We don’t have Wyoming because people living within the territory felt a special affinity, a belief that they shared a “Wyoming way of life,” and somebody said, “These folks should have their own state.” To the extent that Wyoming residents feel stately solidarity, it’s because the federal government created Wyoming (and two more Republican senators), not the other way around.–Louis Menand
In the Aug. 22nd issue of The New Yorker, Louis Menand explains how American Democracy was never designed to be democratic. Here is a list of a few of his points:
- The Electoral College, which in two of the past elections chose a president who did not win the popular vote.
- The Senate, which gives Wyoming’s residents the same voting power as California’s.
- The House, where in 2012 Democrats got more votes but Republicans elected more representatives.
- Prison gerrymandering — in most states prisoners can’t vote, but are counted for reapportionment.
Menand explains “cracking” and “packing.”

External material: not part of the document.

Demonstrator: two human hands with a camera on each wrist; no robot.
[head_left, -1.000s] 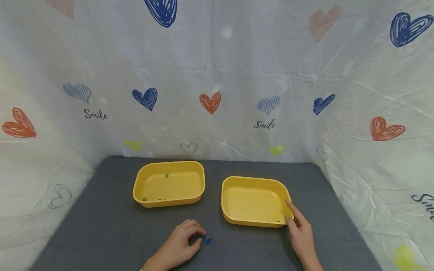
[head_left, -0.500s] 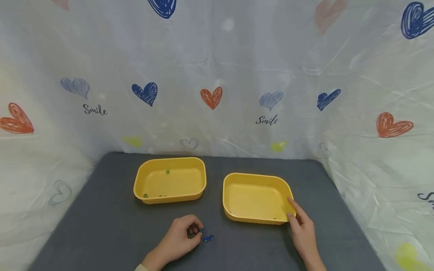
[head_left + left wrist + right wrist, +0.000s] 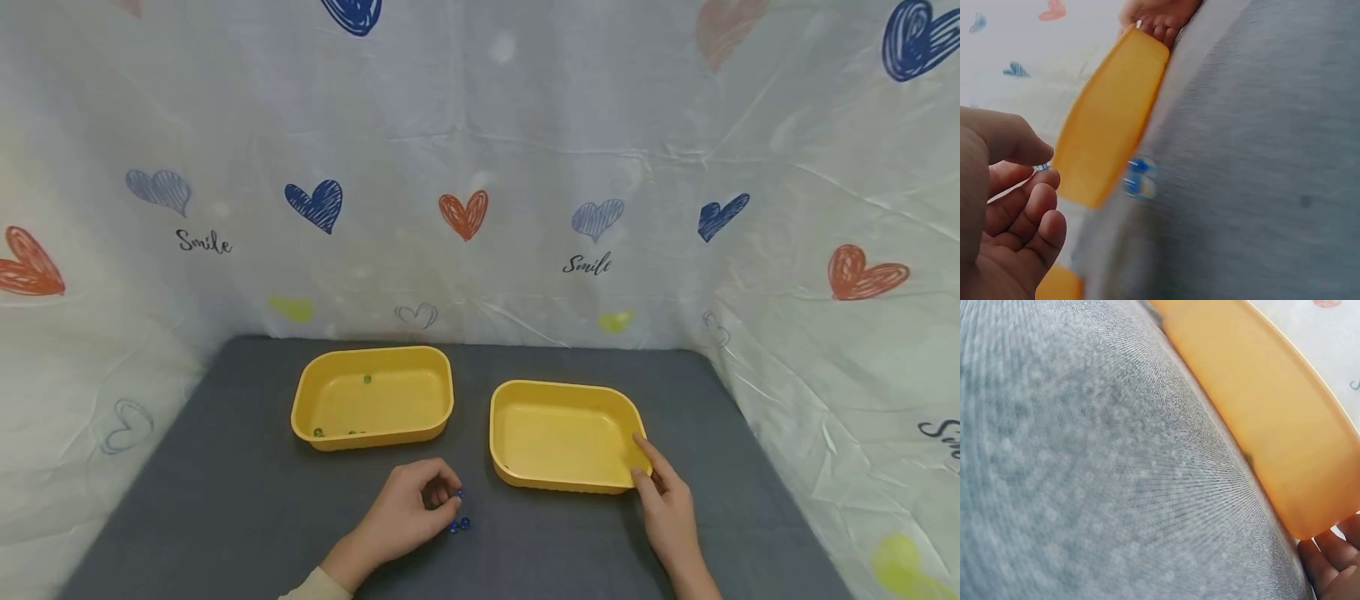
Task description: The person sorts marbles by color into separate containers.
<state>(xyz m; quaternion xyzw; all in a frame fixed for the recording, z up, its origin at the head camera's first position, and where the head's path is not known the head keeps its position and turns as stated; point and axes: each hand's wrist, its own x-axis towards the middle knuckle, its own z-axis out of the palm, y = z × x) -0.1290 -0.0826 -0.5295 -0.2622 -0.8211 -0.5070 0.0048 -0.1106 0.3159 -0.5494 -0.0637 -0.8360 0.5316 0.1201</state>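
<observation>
My left hand (image 3: 416, 510) pinches a small glass marble (image 3: 1042, 167) between thumb and fingertip, raised above the grey cloth. Two more clear-and-blue marbles (image 3: 460, 525) lie together on the cloth just below the fingers. To the right, my right hand (image 3: 667, 496) holds the near right corner of a yellow plastic tray (image 3: 566, 487), thumb at the front and a finger along the rim. In the right wrist view its fingers (image 3: 1319, 565) bend against the tray's end. Part of that tray's floor along the near wall is hidden.
A second yellow tray (image 3: 382, 437) stands at the back left with several green marbles (image 3: 367, 379) inside. Grey cloth (image 3: 225, 500) covers the table. A white curtain (image 3: 525, 167) printed with hearts hangs behind and along both sides.
My left hand has picked one blue marble out of the group and lifted it slightly, away from the other two. The right hand stays on the tray; the head view has shifted a little.
</observation>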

You crack a district when you break up a solid voting bloc for one party and distribute those voters across several adjacent districts, where they are likely to be in the minority. Once it’s cracked, the formerly solid district becomes competitive. This is sometimes called “dispersal gerrymandering.”
When you pack, on the other hand, you put as many voters of the other party as possible into the same district. This arrangement means that their candidate will usually get a seat, but it weakens that party’s power in other districts.
Louis Menand’s article is a good read; I recommend it.